— EXERCISE DATA —

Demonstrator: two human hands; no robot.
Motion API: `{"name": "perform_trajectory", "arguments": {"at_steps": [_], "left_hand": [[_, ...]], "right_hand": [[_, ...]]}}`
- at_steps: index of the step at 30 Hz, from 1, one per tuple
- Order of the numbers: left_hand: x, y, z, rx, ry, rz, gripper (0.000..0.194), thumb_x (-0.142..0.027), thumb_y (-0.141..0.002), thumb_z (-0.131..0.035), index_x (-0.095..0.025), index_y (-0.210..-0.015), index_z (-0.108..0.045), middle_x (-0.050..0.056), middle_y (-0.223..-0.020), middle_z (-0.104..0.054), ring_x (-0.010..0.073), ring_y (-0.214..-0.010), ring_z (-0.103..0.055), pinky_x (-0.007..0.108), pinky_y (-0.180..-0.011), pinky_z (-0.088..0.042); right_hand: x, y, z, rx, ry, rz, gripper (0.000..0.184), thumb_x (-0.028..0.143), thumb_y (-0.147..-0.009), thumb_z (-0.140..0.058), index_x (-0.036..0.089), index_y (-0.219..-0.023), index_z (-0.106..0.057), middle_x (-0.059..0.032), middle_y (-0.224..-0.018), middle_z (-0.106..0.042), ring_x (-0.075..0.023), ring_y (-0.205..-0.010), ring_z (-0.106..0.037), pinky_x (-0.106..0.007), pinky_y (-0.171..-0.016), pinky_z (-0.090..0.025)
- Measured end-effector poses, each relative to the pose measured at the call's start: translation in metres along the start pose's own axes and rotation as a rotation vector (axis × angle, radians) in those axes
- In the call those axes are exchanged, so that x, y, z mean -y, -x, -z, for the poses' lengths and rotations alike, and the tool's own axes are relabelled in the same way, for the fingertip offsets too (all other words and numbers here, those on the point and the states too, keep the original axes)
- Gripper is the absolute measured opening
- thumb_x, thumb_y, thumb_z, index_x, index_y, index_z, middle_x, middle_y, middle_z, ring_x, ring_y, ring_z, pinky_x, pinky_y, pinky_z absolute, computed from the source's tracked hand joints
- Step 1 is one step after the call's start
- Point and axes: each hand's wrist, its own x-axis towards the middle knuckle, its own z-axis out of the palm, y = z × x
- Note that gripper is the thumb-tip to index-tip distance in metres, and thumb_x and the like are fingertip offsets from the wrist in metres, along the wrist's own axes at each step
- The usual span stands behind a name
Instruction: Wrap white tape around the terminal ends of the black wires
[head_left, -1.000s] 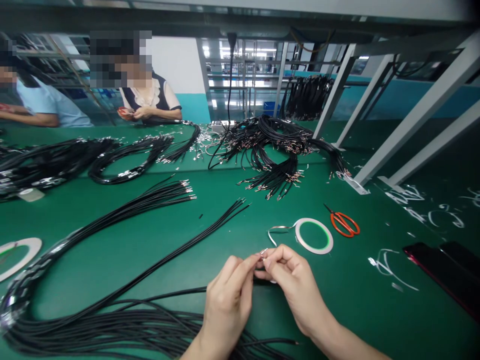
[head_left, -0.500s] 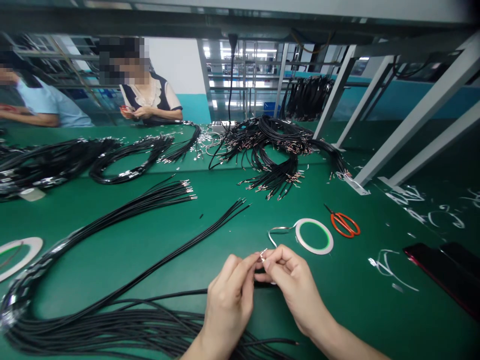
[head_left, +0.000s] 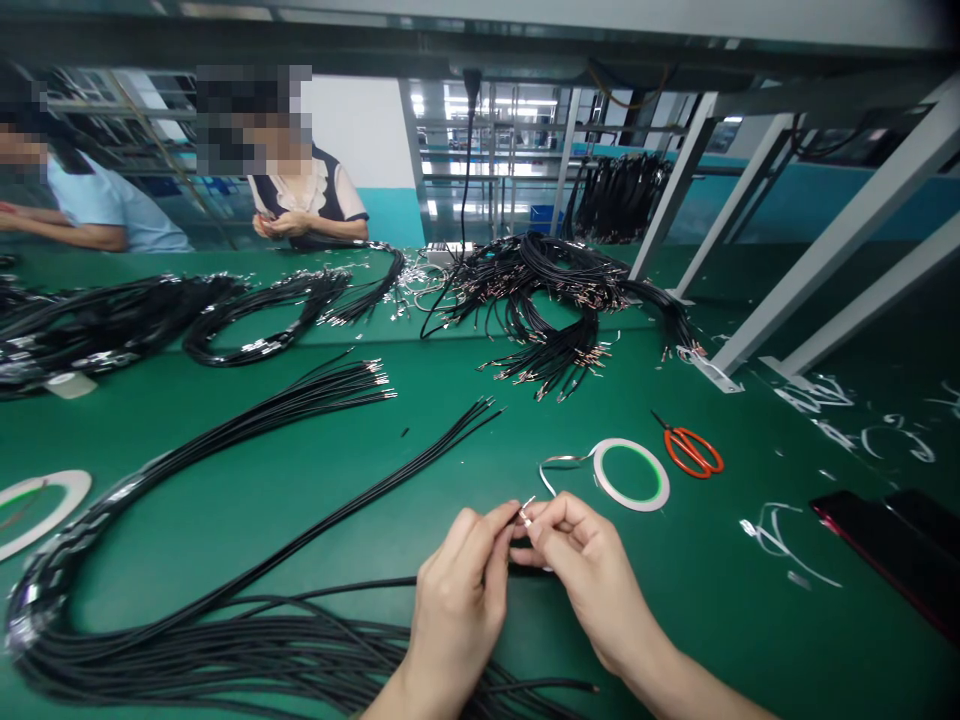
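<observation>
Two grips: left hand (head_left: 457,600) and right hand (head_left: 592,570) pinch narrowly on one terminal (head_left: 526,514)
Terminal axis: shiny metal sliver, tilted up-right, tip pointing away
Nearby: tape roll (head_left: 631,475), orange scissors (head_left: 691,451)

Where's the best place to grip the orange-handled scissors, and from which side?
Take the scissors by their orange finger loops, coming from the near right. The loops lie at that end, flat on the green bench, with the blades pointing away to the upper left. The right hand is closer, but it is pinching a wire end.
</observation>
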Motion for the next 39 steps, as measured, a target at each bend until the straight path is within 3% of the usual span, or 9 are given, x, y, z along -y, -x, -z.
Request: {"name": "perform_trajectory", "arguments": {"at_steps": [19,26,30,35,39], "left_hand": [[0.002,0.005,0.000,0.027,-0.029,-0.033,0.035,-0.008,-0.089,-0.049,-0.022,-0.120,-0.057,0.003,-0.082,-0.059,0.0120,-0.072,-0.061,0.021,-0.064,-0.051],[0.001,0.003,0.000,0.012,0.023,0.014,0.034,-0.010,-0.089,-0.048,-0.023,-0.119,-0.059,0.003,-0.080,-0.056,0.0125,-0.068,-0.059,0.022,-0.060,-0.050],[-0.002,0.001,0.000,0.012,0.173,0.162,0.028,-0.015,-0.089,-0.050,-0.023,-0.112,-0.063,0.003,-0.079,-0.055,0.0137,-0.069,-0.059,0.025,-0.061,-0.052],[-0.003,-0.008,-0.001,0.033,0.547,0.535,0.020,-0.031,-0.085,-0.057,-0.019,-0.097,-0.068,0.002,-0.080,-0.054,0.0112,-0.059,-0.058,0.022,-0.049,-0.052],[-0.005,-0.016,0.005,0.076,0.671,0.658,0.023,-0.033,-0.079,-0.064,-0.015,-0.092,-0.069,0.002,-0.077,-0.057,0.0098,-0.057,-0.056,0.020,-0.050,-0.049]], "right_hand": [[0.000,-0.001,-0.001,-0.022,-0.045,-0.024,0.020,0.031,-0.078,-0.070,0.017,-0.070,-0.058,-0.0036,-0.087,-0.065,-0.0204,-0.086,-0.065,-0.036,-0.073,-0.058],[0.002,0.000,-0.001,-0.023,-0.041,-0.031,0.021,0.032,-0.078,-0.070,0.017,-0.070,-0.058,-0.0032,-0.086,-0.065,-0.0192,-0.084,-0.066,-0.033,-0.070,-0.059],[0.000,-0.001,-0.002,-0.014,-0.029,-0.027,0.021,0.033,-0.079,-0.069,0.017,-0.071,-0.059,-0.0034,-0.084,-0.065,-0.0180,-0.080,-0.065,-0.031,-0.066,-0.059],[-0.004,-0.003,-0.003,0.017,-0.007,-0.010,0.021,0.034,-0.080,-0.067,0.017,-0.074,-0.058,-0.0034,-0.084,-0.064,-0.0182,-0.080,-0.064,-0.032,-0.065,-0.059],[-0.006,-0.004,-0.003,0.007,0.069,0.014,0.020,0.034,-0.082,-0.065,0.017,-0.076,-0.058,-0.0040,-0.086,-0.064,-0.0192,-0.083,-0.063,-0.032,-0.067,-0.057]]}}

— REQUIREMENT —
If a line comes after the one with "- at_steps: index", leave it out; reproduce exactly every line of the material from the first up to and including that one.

— TASK RESPONSE —
Demonstrator: two human hands; no robot.
Motion API: `{"name": "perform_trajectory", "arguments": {"at_steps": [_], "left_hand": [[_, ...]], "right_hand": [[_, ...]]}}`
- at_steps: index of the step at 30 Hz, from 1, one per tuple

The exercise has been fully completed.